Polycaprolactone (PCL) is a biodegradable as well as biocompatible polyester
which has lots of potential applications in devices which are related to the
biomedical field and also in agricultural use. Until now, large-scale application of
PCL has been limited due to its comparatively high cost and to some lower intrinsic
properties. Mixing biodegradable polymers with other natural or synthetic materials
has proved to be a powerful and economical method in solving this problem [2].
Recently, various types of cellulose-based natural fibers, for instance sisal, jute
and hemp, have been successfully incorporated straight into biodegradable polymers
to produce the necessary materials at competitive prices. Agricultural by-products
like rice husk, wheat straw, corn stalk, etc., are alternative lignocellulosic products,
which have been produced in vast numbers each year. So far, the utilization of these
kinds of agricultural residues has not acquired sufficient consideration, and most of
them are simply flared or applied as animal feed [3].
Rice straw fiber may be considered as having great potential as a reinforcing filler
for thermoplastic composites due to its lingo-cellulosic characteristics [4].
Straw is considered a natural composite material, as it is composed mainly of
polysaccharides (cellulose and hemicellulose) and lignin.

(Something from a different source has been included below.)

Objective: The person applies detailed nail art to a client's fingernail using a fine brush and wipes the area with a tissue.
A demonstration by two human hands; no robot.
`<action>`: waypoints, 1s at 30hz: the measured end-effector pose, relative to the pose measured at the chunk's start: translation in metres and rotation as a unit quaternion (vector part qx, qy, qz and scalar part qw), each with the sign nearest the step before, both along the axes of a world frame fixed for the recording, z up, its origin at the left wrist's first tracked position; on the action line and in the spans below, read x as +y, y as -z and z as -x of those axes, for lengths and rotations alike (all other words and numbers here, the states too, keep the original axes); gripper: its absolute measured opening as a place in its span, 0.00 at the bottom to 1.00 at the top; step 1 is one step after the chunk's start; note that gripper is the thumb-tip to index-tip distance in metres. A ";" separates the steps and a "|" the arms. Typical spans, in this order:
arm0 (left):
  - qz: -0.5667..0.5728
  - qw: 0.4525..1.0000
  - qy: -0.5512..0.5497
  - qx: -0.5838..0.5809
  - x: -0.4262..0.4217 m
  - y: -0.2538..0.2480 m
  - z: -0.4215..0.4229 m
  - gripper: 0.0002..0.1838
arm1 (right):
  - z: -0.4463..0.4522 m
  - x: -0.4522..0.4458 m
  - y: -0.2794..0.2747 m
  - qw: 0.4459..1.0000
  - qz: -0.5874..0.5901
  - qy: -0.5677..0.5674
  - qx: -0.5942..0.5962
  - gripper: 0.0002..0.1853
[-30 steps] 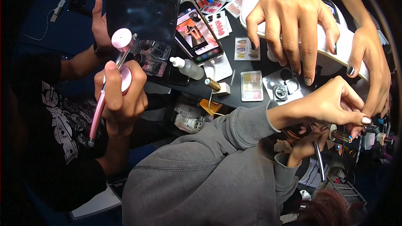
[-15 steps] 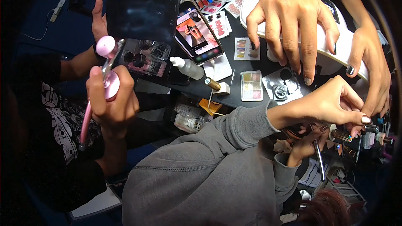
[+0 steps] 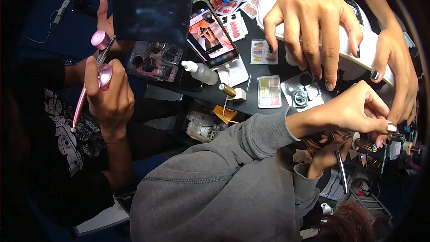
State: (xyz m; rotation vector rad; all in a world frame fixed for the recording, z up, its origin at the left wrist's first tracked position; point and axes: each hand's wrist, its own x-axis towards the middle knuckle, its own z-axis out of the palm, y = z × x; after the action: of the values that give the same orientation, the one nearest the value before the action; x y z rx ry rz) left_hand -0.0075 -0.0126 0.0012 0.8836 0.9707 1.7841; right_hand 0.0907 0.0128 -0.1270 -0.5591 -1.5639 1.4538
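My left hand (image 3: 354, 112), reaching from a grey sleeve, is closed in a pinch at the right. A small clear-and-dark piece (image 3: 397, 137) lies by its thumb tip; what the fingers grip is partly hidden. Just below, my right hand (image 3: 329, 152) is closed around a slim brush (image 3: 342, 170) with a dark, silvery handle pointing down. Between my hands is a short pale cylinder (image 3: 363, 144) with a glittering, multicoloured end. Another person's hand (image 3: 396, 71) comes down close to my left fingertips, and their other hand (image 3: 316, 27) rests spread over a white nail lamp (image 3: 273, 0).
A person at left holds a pink airbrush (image 3: 80, 103) and a black panel (image 3: 152, 16). On the dark table are a phone (image 3: 210, 36), white bottle (image 3: 201, 72), six-pan palette (image 3: 269, 92), open gel pot (image 3: 299, 98) and nail swatch cards (image 3: 264, 52). Reddish hair (image 3: 351, 224) shows lower right.
The person at left has moved the pink airbrush left, and its lower end has swung left and up. The reddish hair has shifted slightly right. My hands look unmoved.
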 end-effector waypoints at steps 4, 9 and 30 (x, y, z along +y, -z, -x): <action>-0.029 1.000 0.000 -0.006 0.004 0.005 -0.001 0.10 | 0.000 0.000 -0.002 1.000 -0.010 0.001 -0.012 0.16; -0.023 1.000 0.003 -0.011 0.002 0.002 -0.001 0.10 | 0.001 -0.002 -0.006 1.000 0.011 0.011 -0.017 0.16; 0.070 0.993 -0.047 0.083 0.018 0.000 -0.012 0.15 | -0.054 0.027 -0.087 0.945 -0.138 0.094 0.279 0.15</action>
State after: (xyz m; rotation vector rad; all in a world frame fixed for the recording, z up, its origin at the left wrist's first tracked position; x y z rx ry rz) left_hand 0.0045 0.0057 0.0009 0.9215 1.2486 1.7168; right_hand 0.1449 0.0393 -0.0396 -0.1047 -1.1908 1.0942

The first two components
are hydrophilic, and the second one is hydrophobic. Even so, they are hardly soluble
in water and, in organic solvents, only in part, because of the formation of hydrogen
bonds between polysaccharides along with adhesion from the lignin to the
polysaccharides. However, agricultural residues represent a plentiful, cheap and
readily accessible source of renewable lignocellulosic biomass, in particular for the
production involving chemical compounds, such as lignin and hemicellulose, for the
polymer industry with the exception of producing paper from cellulose [5].
The use of composite materials reinforced with natural fibers under diverse
environmental circumstances has become universal in recent years. A large number
of natural fibers have been used as a powerful reinforcement in polymer materials.
Fillers in fiber or particle form are processed with polymer materials to obtain the
desired thermal, mechanical and electrical properties. The properties of the fiber
composite products are highly dependent on the properties of the fiber, as well as the
microstructural parameters such as the diameter, length, distribution, orientation,
and packing arrangement of the fibers. The advantages of the natural fibers as
reinforcements in plastics are their non-abrasive characteristics, biodegradability,
and low power consumption along with low cost. Furthermore, natural fibers have
low density along with high specific properties [6].
Polymer composites are prepared by utilizing polymers and compatible natural or
synthetic fibers [7]. The common polar and hydrophilic fibers are inherently
incompatible with nonpolar matrices and hydrophobic polymers, and the incom-
patibility may cause problems in the processing of composite materials and the
material properties. Hydrogen bonds can be formed between the fibers which are
hydrophilic in nature, so that the fibers have a tendency to agglomerate into bundles
R. Khandanlou et al.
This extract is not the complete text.